There are some spoilers for events in Dion's life between the end of the first trilogy and this, which I presume are recounted in the Dion books still to come. So I will probably leave off reading those for a little while, until the details have faded somewhat in my memory.
Dion is tired of all the pressures put on her by the Council: to scout and to heal. So she takes some time off to spend with her family, despite a call for a healer. This minor act of defiance spirals into tragic consequences, and leaves her bereft. Only staunch friends, and an annoying intern, stop her self-destructing.
I said of an earlier book that nothing is too easy. Here it's all nearly impossible. Dion suffers, physically, mentally, emotionally, and the reader is dragged through all the trauma, too. But it's worth the journey, to meet the aliens.
Tsia is an ecologist who has trained all her life to become a guide. Finally, she has taken the guide virus, which is mutating her body and forming an empathic 'gate' to a particular species. But she links to is the Felines -- the one species totally forbidden to guides under the Landing Pact. Before she can come to terms with this disaster, she is captured by traders, brutally tortured, enslaved, and prepared for inclusion in a piece of 'performance art' that makes snuff movies sound like Bambi.
The cover makes this look like a typical 'human bonds with fluffy Big Cat' book; it isn't. The cats are real -- wild and untamed -- and not at all simply 'humans in cat skins'.

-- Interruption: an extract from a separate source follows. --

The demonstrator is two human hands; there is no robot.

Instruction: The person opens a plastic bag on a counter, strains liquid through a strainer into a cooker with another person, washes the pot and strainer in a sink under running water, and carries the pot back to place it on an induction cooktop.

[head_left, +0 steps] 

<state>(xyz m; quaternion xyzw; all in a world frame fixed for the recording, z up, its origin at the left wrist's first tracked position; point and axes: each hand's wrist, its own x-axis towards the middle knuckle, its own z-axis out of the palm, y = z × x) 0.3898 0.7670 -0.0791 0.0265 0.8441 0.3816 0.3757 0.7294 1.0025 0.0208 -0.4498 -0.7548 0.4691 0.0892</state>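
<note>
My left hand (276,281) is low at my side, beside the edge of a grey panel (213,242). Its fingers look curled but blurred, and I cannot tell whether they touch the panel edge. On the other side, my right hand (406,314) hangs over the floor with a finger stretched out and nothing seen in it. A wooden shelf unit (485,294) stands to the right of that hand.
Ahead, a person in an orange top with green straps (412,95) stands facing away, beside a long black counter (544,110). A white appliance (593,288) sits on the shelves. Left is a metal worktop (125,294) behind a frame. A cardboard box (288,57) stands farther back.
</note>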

There's an awful lot packed in here. The planetary background, the ecology, the social structures, the technology, are all complex, different and interesting (although I found it difficult to believe that the artists' subject matter would be quite as accepted as it seems to be, and the resulting torture scenes are rather grisly for me). There's very little 'info dumping', so most of that complexity is implicit, with just the consequences described, giving a feeling that there is a whole real world history underneath. After a slightly slow start, the pace is breathless, with lots of twists, and the conclusion is not cliched.